* What is being asked: Reproduce the lines of the material exactly, excluding every image.

* Exercise material:

┄┄┄┄┄┄┄┄┄┄┄┄┄┄┄┄┄┄┄┄

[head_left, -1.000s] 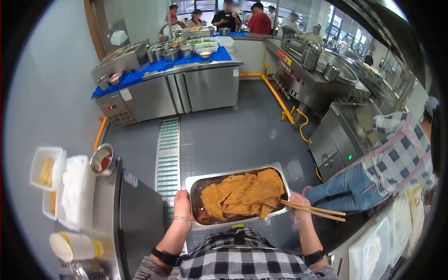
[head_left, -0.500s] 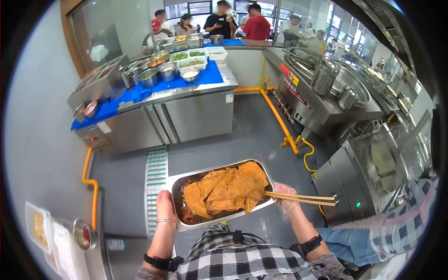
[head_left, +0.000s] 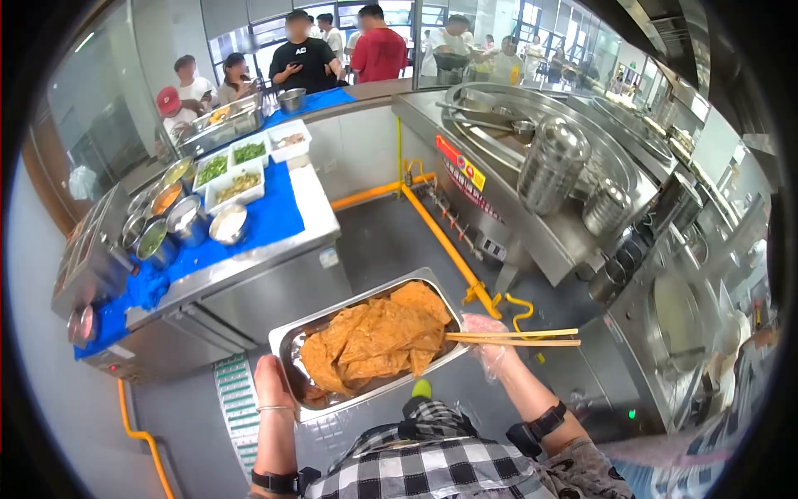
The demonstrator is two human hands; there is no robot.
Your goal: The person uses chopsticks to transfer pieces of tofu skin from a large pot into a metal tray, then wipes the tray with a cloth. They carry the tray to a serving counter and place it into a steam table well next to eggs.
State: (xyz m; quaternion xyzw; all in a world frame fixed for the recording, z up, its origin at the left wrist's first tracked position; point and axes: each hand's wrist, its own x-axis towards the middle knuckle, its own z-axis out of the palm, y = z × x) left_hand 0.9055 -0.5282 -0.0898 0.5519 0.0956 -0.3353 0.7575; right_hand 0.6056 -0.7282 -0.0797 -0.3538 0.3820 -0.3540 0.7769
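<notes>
A rectangular metal food pan (head_left: 332, 407) is carried in front of my body, slightly tilted in view. Inside lies a heap of brown, wrinkled sheets that look like tofu skin (head_left: 374, 337), with some dark liquid at the left end. My left hand (head_left: 273, 387), bare, grips the pan's left end. My right hand (head_left: 489, 345), in a clear plastic glove, holds the right end. A pair of wooden chopsticks (head_left: 532, 338) reaches from the food out past the right hand; whether those fingers also pinch them is hidden.
Ahead to the left stands a steel counter (head_left: 316, 241) with a blue cloth, metal pots (head_left: 187, 223) and white tubs (head_left: 237, 190). To the right is a large steel cooking station (head_left: 490, 200). Yellow pipes (head_left: 445, 237) run along the floor. Several people (head_left: 303, 58) stand beyond the counter.
My view has turned right and come closer to the counter and cooking station. The pan stays in both hands. A green shoe tip now shows below it.
</notes>
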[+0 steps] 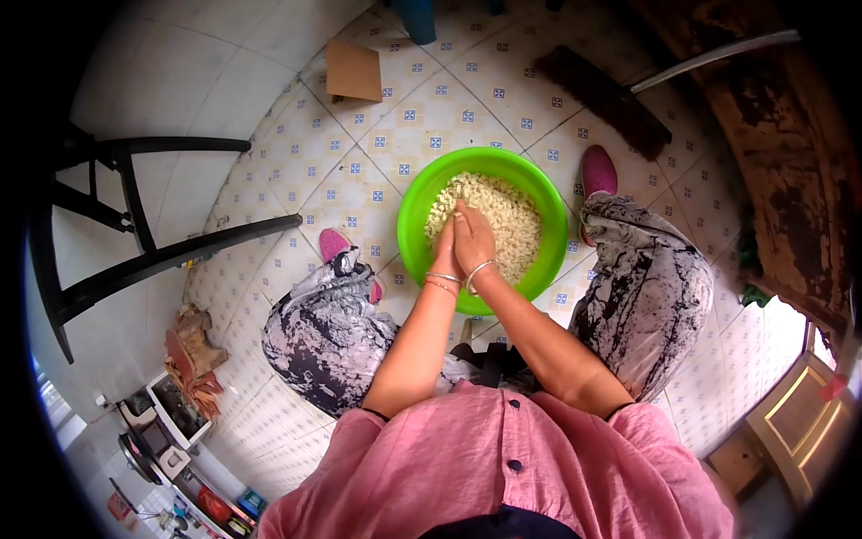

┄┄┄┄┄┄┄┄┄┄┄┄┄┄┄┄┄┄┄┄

* Solution below:
[head_left, -1.000s] 
[head_left, -0.500s] 
[head_left, +0.000s] 
The demonstrator is two human hands; there is no robot.
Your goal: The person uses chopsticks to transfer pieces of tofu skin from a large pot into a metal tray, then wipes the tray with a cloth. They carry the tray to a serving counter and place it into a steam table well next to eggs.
State: (xyz m; quaternion xyzw; all in a world frame fixed for the recording, z up, its origin at the left wrist's first tracked position; point and axes: each hand's wrist, its own x-axis towards the middle knuckle, its own z-axis out of the palm, y = z × x) left_hand 0.9055 -0.5282 -0.0898 0.5519 0.0956 -0.3353 0.7575; right_hand 0.6056 -0.7282 -0.0797 -0.3538 0.3820 -0.3540 0.7769
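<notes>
A rectangular metal food pan (head_left: 332, 407) is carried in front of my body, slightly tilted in view. Inside lies a heap of brown, wrinkled sheets that look like tofu skin (head_left: 374, 337), with some dark liquid at the left end. My left hand (head_left: 273, 387), bare, grips the pan's left end. My right hand (head_left: 489, 345), in a clear plastic glove, holds the right end. A pair of wooden chopsticks (head_left: 532, 338) reaches from the food out past the right hand; whether those fingers also pinch them is hidden.
Ahead to the left stands a steel counter (head_left: 316, 241) with a blue cloth, metal pots (head_left: 187, 223) and white tubs (head_left: 237, 190). To the right is a large steel cooking station (head_left: 490, 200). Yellow pipes (head_left: 445, 237) run along the floor. Several people (head_left: 303, 58) stand beyond the counter.
My view has turned right and come closer to the counter and cooking station. The pan stays in both hands. A green shoe tip now shows below it.
</notes>
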[+0 steps] 

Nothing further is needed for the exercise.